Müslüman Kadın: Edibe

 

“Nefsinin tuzaklarından kurtulmak mı istiyorsun, daha çok Allah de.

Nefsinle mücadele etmeyi bırak, Allah ile meşgul ol.

Güzeli gör, onu ara”

 

Müslüman kadın, sabah namazını kılmak üzere uyandı o cumartesi. Zorlukla kalktı yatağından, önceki akşam geç vakitte uyumuştu. Kendine kızıyordu her seferinde, “Yine geç yattın, zor uyanıyorsun bak Edibe, yapma böyle” diye. Namazını kıldı, akabinde sabah zikirlerini yapmak üzere tesbihini aldı eline. Güzel bir tesbihti, minik beyaz sedef boncukları vardı, ucuna özenerek taktığı firuze taşı. Medine’ye gittiğinde oradan almıştı. Beş dakika geçti geçmedi, tesbih elinden düşüverdi yine. Uyuyakalmıştı…
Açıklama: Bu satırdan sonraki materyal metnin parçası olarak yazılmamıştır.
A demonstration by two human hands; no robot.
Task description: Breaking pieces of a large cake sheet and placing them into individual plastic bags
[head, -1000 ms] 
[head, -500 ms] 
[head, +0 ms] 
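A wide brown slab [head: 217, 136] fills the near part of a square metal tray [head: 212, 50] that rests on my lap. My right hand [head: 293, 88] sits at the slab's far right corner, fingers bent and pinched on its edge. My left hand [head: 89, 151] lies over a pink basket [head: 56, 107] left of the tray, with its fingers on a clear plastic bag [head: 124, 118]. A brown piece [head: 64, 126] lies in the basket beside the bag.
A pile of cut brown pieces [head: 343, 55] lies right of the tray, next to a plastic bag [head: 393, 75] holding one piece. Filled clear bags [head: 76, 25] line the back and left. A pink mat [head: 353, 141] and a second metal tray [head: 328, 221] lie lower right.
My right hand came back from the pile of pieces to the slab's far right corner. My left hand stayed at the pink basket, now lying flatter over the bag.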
Birkaç saat sonra eşinin aramasına uyandı. Günlük hasbihal saatleriydi, latifeleştiler, dualar ettiler birbirilerine, telefonu kaparken vedanın soğuk sırtını “Allah’a emanet ol” diyerek sıvazladılar. Müslüman kadın, artık onu siz de tanıyorsunuz; Edibe, mutfağa gitti. Kahvaltı için evvelsi gün pazardan satın aldığı mantarı çıkardı buzdolabından. İçine bir diş sarımsak, biraz tuz ve taze kekik ekleyip sotelemiş, üzerine de yumurta kırmıştı. Enfes rayihası sarmıştı her bir yanı. Bu koku hem hoşuna gidiyor hem de gizli bir utanç veriyordu yürek dehlizine. Ah… Bu sefer pek de gizli kalmadı, yüreği fısıldadı bu utancı diline, “Of, bu kadar yemeğe düşkün olmasan Edibe” diye.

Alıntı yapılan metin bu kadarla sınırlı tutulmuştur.